Сначала говорили мало; но в промежутках между блюдами, когда слуги разносили напитки, у опричников развязались языки.

Царь ткнул ногою шута, сидевшего на полу возле его кресла, и сунул ему в руку кубок с мальвазией. Тот точно проснулся, глупо ухмыльнулся, схватил кубок жадно, как собака, и, защелкав по-собачьи зубами, припал к поле царского кафтана. Сделав глоток, он нарочно как будто поперхнулся и закашлялся, скорчив такую гримасу, что царь засмеялся.

— Аль горько? — спросил царь.

— Уж таково-то сладко из твоих рук, царь-солнышко, ровно дождик на землю в засуху полетел… А земля — то моя утроба окаянная… Сколь в нее ни лей, все глад и жар великий…

Внезапно улыбка осветила лицо царя.

— Ваня, — сказал он, подмигивая царевичу, — не напоишь ли ты Оську?

Голубые глаза царевича вспыхнули; губы его скривились в тонкую, злую усмешку; он заглянул в лицо шута.

— А вылить в него все рейнское… весь ковшик сразу, государь-батюшка…

Молодой, звонкий смех рассыпался под сводами покоя; то был жестокий смех, который знобил душу.

— А и догадлив же ты, царевич! — закивал головою шут Гвоздев, но, встретившись глазами с царевичем, побледнел под этим стальным взглядом.

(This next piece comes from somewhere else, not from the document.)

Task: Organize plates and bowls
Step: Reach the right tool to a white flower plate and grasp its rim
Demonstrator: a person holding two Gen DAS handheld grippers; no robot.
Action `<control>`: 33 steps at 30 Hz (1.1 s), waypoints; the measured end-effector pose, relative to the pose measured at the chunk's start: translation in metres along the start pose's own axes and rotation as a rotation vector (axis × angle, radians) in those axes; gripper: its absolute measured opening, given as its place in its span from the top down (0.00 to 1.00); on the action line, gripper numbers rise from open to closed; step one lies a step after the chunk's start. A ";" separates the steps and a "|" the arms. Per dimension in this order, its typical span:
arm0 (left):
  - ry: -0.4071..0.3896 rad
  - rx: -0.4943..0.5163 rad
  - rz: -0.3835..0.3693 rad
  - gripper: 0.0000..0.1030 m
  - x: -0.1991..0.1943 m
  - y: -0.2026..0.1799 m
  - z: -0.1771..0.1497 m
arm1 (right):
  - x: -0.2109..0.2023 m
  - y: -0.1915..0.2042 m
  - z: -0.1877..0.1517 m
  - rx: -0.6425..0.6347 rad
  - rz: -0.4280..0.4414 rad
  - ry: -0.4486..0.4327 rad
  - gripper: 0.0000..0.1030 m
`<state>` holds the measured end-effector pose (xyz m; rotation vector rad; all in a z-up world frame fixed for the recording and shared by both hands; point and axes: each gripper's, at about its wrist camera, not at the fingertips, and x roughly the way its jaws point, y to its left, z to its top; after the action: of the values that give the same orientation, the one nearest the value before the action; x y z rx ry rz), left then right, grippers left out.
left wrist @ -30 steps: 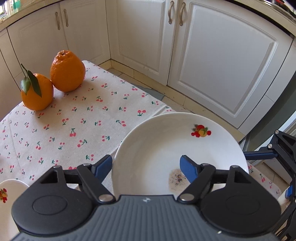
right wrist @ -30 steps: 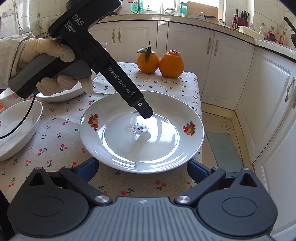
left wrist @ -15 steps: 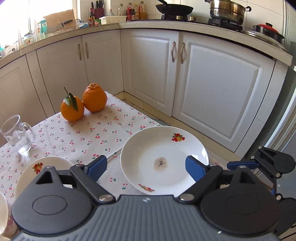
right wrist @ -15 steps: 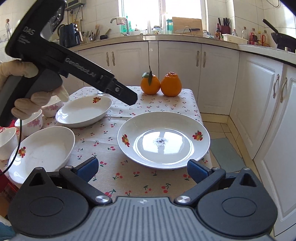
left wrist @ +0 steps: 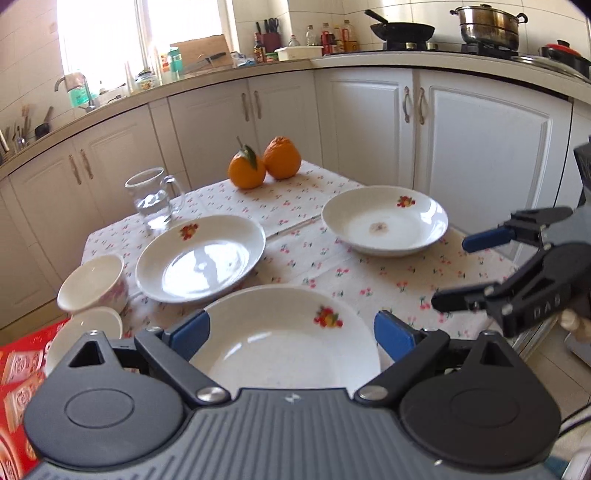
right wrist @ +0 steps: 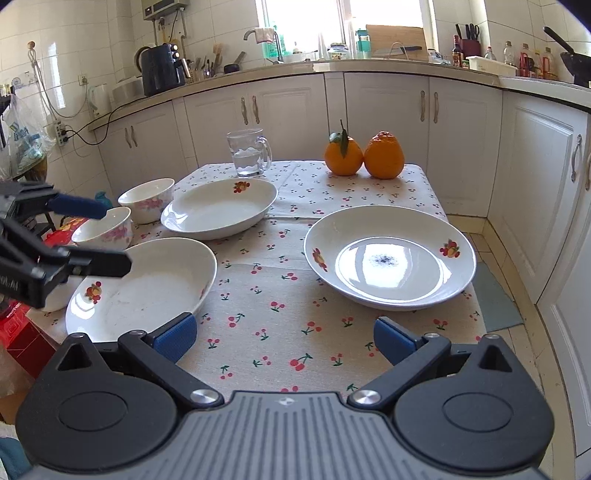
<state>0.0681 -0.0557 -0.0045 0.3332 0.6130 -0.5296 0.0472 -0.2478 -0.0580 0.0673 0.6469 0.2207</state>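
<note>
On the cherry-print tablecloth (right wrist: 280,295) we counted three white fruit-motif plates: a near-left plate (right wrist: 147,288), a far-left plate (right wrist: 218,210), and a right plate (right wrist: 388,258) with a dark smudge at its centre, well apart from the other two. Our left gripper (left wrist: 291,336) hung over the near edge of the near-left plate (left wrist: 284,343), its blue pads spread wide to either side of the plate and gripping nothing. Our right gripper (right wrist: 282,336) hovered above bare cloth between the near-left and right plates, also spread wide and empty.

From the right wrist we saw two small pink-flowered bowls (right wrist: 147,199) standing just beside each other at the far left, and behind them a kettle (dark, on the counter) (right wrist: 162,68); the left wrist caught only one of those bowls (left wrist: 94,284) clearly, with a second white rim below it that we could not identify. That left view alone showed a steel pot (left wrist: 487,22) and a black pan (left wrist: 400,31) on the stove at the far right. Both views held the glass mug (right wrist: 249,153) and two oranges (right wrist: 364,155), touching, at the far edge.
</note>
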 end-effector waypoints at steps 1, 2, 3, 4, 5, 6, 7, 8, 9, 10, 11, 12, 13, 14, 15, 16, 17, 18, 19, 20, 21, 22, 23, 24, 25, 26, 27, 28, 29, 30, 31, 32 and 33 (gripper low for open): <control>0.008 -0.004 0.012 0.07 -0.003 0.001 -0.009 | 0.001 0.002 0.001 -0.005 0.005 0.002 0.00; 0.014 -0.008 0.031 0.07 -0.010 0.003 -0.021 | 0.002 0.005 0.002 -0.009 0.013 0.005 0.00; 0.019 -0.012 0.046 0.07 -0.013 0.005 -0.027 | 0.004 0.007 0.003 -0.014 0.024 0.009 0.00; 0.023 -0.020 0.059 0.07 -0.017 0.007 -0.036 | 0.004 0.010 0.005 -0.022 0.034 0.009 0.00; 0.028 -0.033 0.067 0.07 -0.020 0.009 -0.044 | 0.004 0.014 0.006 -0.031 0.042 0.007 0.00; 0.032 -0.047 0.069 0.07 -0.022 0.012 -0.050 | 0.005 0.017 0.007 -0.039 0.050 0.006 0.00; 0.037 -0.065 0.063 0.07 -0.024 0.015 -0.057 | 0.005 0.019 0.008 -0.046 0.058 0.007 0.00; 0.042 -0.081 0.054 0.07 -0.024 0.017 -0.062 | 0.006 0.023 0.009 -0.054 0.065 0.008 0.00; 0.047 -0.094 0.048 0.07 -0.024 0.019 -0.066 | 0.007 0.025 0.010 -0.061 0.069 0.010 0.00; 0.055 -0.106 0.048 0.07 -0.023 0.020 -0.070 | 0.009 0.027 0.011 -0.068 0.077 0.014 0.00; 0.066 -0.113 0.050 0.07 -0.021 0.022 -0.073 | 0.009 0.029 0.012 -0.074 0.086 0.018 0.00; 0.073 -0.116 0.052 0.07 -0.018 0.023 -0.075 | 0.010 0.031 0.013 -0.078 0.093 0.022 0.00; 0.078 -0.119 0.053 0.07 -0.015 0.023 -0.077 | 0.011 0.033 0.014 -0.084 0.099 0.024 0.00; 0.082 -0.123 0.048 0.07 -0.012 0.024 -0.079 | 0.011 0.035 0.014 -0.089 0.104 0.026 0.00; 0.083 -0.126 0.044 0.07 -0.010 0.024 -0.080 | 0.013 0.036 0.016 -0.094 0.110 0.030 0.00; 0.085 -0.129 0.042 0.07 -0.008 0.023 -0.081 | 0.014 0.036 0.016 -0.097 0.113 0.034 0.00; 0.083 -0.130 0.039 0.07 -0.006 0.022 -0.082 | 0.015 0.036 0.017 -0.098 0.114 0.038 0.00; 0.082 -0.132 0.037 0.07 -0.003 0.021 -0.082 | 0.017 0.035 0.017 -0.095 0.117 0.044 0.00; 0.083 -0.134 0.037 0.07 -0.001 0.021 -0.082 | 0.019 0.035 0.018 -0.090 0.124 0.051 0.00; 0.082 -0.137 0.037 0.07 0.001 0.019 -0.082 | 0.021 0.034 0.019 -0.086 0.133 0.059 0.00; 0.081 -0.138 0.036 0.07 0.003 0.018 -0.082 | 0.024 0.033 0.020 -0.082 0.142 0.069 0.00; 0.084 -0.139 0.035 0.07 0.006 0.018 -0.083 | 0.026 0.033 0.020 -0.080 0.150 0.077 0.00; 0.091 -0.144 0.037 0.07 0.009 0.017 -0.083 | 0.030 0.033 0.022 -0.079 0.162 0.087 0.00; 0.095 -0.147 0.036 0.07 0.012 0.017 -0.083 | 0.034 0.033 0.023 -0.079 0.177 0.102 0.00; 0.097 -0.149 0.033 0.07 0.013 0.017 -0.084 | 0.038 0.034 0.024 -0.081 0.190 0.115 0.00; 0.098 -0.146 0.034 0.07 0.015 0.015 -0.084 | 0.042 0.034 0.024 -0.087 0.202 0.129 0.00; 0.099 -0.141 0.039 0.07 0.016 0.014 -0.084 | 0.047 0.036 0.025 -0.100 0.216 0.146 0.00; 0.098 -0.136 0.045 0.07 0.016 0.013 -0.084 | 0.050 0.037 0.025 -0.111 0.221 0.153 0.00; 0.096 -0.135 0.048 0.07 0.017 0.013 -0.083 | 0.054 0.038 0.026 -0.121 0.221 0.159 0.00; 0.095 -0.138 0.050 0.07 0.017 0.012 -0.082 | 0.057 0.039 0.027 -0.128 0.226 0.166 0.00; 0.095 -0.140 0.053 0.07 0.018 0.012 -0.082 | 0.060 0.040 0.028 -0.131 0.237 0.170 0.00; 0.095 -0.144 0.059 0.07 0.019 0.012 -0.081 | 0.063 0.041 0.029 -0.133 0.252 0.176 0.00; 0.097 -0.149 0.060 0.07 0.019 0.012 -0.081 | 0.066 0.042 0.031 -0.137 0.269 0.184 0.00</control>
<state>0.0512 -0.0172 -0.0769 0.2367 0.7295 -0.4095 0.1099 -0.1914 -0.0668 0.0017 0.8038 0.5345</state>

С минуту он молчал; потом медленно, с усилием выдавил на своем лице улыбку и закричал:

— Во славу Божью, государь-солнышко, честная братия трапезует… святыми, богоугодными речами тешится.

Царь нахмурился:

— Шути да не зашучивайся, дурак.

И он ткнул Гвоздева носком сапога. Тот опрокинулся и застонал, позвякивая бубенцами, забавно и жалобно всхлипывая.

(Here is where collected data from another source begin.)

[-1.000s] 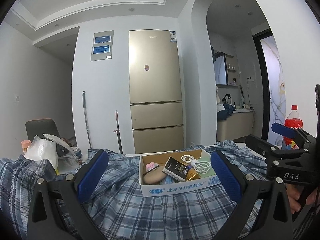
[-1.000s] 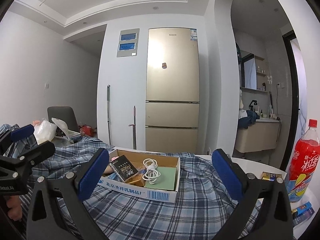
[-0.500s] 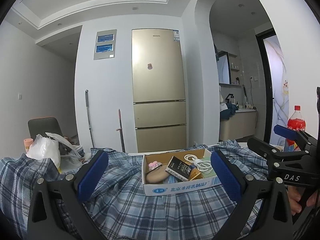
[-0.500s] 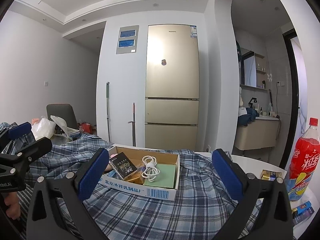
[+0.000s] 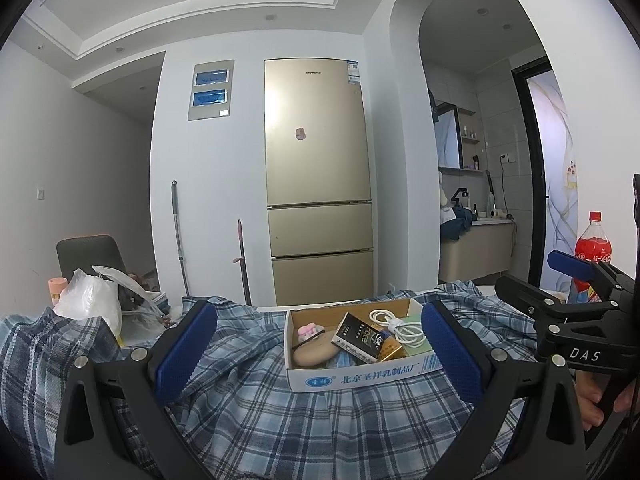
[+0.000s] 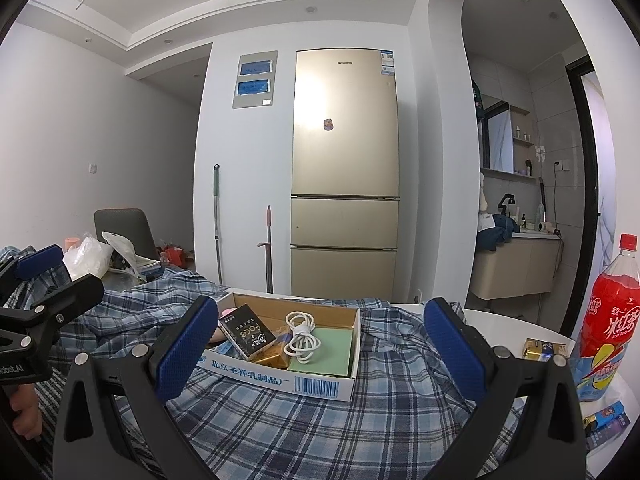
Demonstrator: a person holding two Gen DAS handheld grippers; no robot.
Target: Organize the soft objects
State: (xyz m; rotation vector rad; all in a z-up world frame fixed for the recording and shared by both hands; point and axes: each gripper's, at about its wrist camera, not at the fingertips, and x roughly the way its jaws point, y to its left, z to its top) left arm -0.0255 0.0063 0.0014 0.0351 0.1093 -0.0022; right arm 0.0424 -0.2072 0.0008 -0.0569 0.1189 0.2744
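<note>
A blue plaid shirt (image 5: 280, 420) lies spread over the table, also in the right wrist view (image 6: 320, 428). A white cardboard box (image 5: 360, 378) sits on it, holding a tan soft pad (image 5: 314, 354), a pink item, a black packet (image 6: 246, 330) and a coiled white cable (image 6: 302, 334). My left gripper (image 5: 316, 350) is open and empty, just above the shirt, in front of the box. My right gripper (image 6: 320, 350) is open and empty, also in front of the box (image 6: 280, 376). Each gripper shows at the edge of the other's view.
A red drink bottle (image 6: 610, 320) and small packets (image 6: 544, 350) stand at the right on the table. A white plastic bag (image 5: 90, 300) and a chair (image 5: 90, 254) are at the left. A gold fridge (image 5: 318, 180) stands behind.
Both grippers have risen and tilted slightly, so the box and shirt sit lower in view. Both stay open and empty.
</note>
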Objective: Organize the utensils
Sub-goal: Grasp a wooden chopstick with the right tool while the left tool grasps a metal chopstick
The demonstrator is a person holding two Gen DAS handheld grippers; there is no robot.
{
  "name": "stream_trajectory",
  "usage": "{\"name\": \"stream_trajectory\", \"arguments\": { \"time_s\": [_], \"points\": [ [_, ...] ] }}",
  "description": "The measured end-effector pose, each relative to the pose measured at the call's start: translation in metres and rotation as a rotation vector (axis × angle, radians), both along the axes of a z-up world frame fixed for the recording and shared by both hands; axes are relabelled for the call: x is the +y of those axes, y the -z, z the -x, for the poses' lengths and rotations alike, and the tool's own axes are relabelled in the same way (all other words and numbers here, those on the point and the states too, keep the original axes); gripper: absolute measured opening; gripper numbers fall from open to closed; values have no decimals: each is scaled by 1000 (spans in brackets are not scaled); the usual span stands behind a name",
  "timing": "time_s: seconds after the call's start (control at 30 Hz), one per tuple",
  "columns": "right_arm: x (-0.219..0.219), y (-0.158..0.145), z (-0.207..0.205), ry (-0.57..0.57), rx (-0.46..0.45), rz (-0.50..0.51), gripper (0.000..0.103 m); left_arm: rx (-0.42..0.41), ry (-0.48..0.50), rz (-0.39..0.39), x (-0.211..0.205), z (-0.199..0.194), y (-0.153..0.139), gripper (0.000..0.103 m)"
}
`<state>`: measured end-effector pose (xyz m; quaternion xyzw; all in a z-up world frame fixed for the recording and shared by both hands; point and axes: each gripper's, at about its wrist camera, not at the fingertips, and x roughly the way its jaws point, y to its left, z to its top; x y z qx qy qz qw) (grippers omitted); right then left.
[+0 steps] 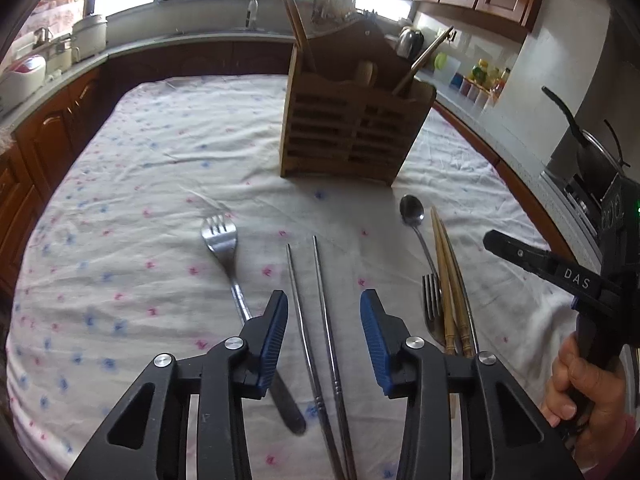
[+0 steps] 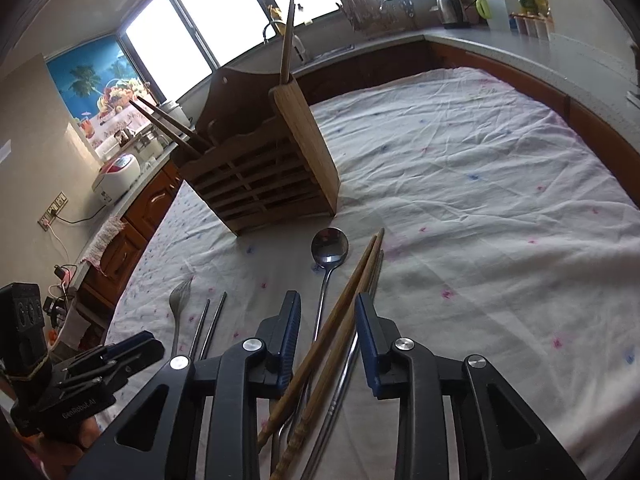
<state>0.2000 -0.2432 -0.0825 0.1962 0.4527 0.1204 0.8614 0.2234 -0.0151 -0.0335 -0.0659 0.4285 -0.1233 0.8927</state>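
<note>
Two metal chopsticks [image 1: 322, 304] lie on the flowered cloth between the fingers of my left gripper [image 1: 324, 298], which is open; its pads stand clear of them. A fork [image 1: 219, 232] lies to its left. My right gripper [image 2: 328, 304] is open over a pair of wooden chopsticks [image 2: 360, 268], which run between its fingers with a gap at each side. A spoon [image 2: 330, 246] and a second fork [image 1: 431, 296] lie beside and partly under them. The wooden utensil holder [image 1: 352, 132] stands upright beyond, with dark chopsticks in it.
The table cloth [image 2: 480, 184] stretches wide to the right of the holder. Kitchen counters with a kettle [image 2: 450, 6], a rice cooker [image 2: 116, 176] and a sink ring the table. A person's hand [image 1: 580, 384] grips the right gripper's handle at the right edge.
</note>
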Motion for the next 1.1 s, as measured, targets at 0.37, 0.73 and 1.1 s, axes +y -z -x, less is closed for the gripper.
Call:
{"name": "stream_trajectory", "arguments": {
  "time_s": [0.37,0.73,1.1],
  "points": [
    [17,29,-36,-46,103,28,23,72,38,2,-14,-35,20,32],
    [11,41,-62,-46,139,101,10,132,68,-9,-23,-66,42,29],
    [18,45,-76,-97,122,156,11,133,100,-147,-47,-93,46,18]
  ]
}}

— Ой, убил, Иванушко! Ой, зашиб, Васильевич! Ой, помилуй, помилуй, государь… не лях я поганый… не басурман, не ливонец, коим ты кишки все давно выпустил…

Льстивая и грубая шутка понравилась царю. Он засмеялся.

— Дуракам, как младенцам, — молвил он, — дано Господом правду говорить. И впрямь, Оська, Литва, видно, моего князя Василия Прозоровского не забыла, как взял он знамя пана Сапеги; не забыли проклятые ляхи, как в земле Псковской Васька Вешняков сломил их силу; не забыл и хан крымский, как стояла Рязань, а за нею мои слуги верные. — Он с нежностью взглянул на своих любимцев — Алексея Басманова и сына его Федора. — Одна мысль, одна забота моя была, есть и будет — добыть Московской земле — державе моей Ливонию, нашу исконную вотчину, а с нею и путь на море. Сплю и вижу то дело, други.

Он помолчал.

— Одно только неладно, — сказал Оська, — причинил боль ты нам трапезой монастырской. Великие светочи — Сергий и Кирилл, Дмитрий, Пафнутий и многие преподобные в Русской земле установили уставы иноческому житию крепкие, как надобно спасаться, а повсюду живут обычаи мирские. Кроме сокровенных рабов Божьих, остальные только по одежде монахи, а все по мирскому творится. И в Кириллове, и у Троицы в Сергиеве монастыре благочестие иссякло. Прежде Кириллов монастырь многие земли кормил в голодные времена, а ныне там пиры пируют. Как рыболов Петр и поселянин Иоанн Богослов и все двенадцать апостолов велели, всем сильным царям, обладавшим вселенною: как Кирилла вам с боярином Шереметевым поставить? Которого выше? Шереметев постригся из боярства, а Кирилл и в приказе у государя не был. Да, что творят по монастырям, — Богу то ведомо! А знаешь, завет какой давали: «отрекаюсь от мира и от всего, что в мире». А мы разве завет такой давали? Постригалися? А ну, поведайте мне.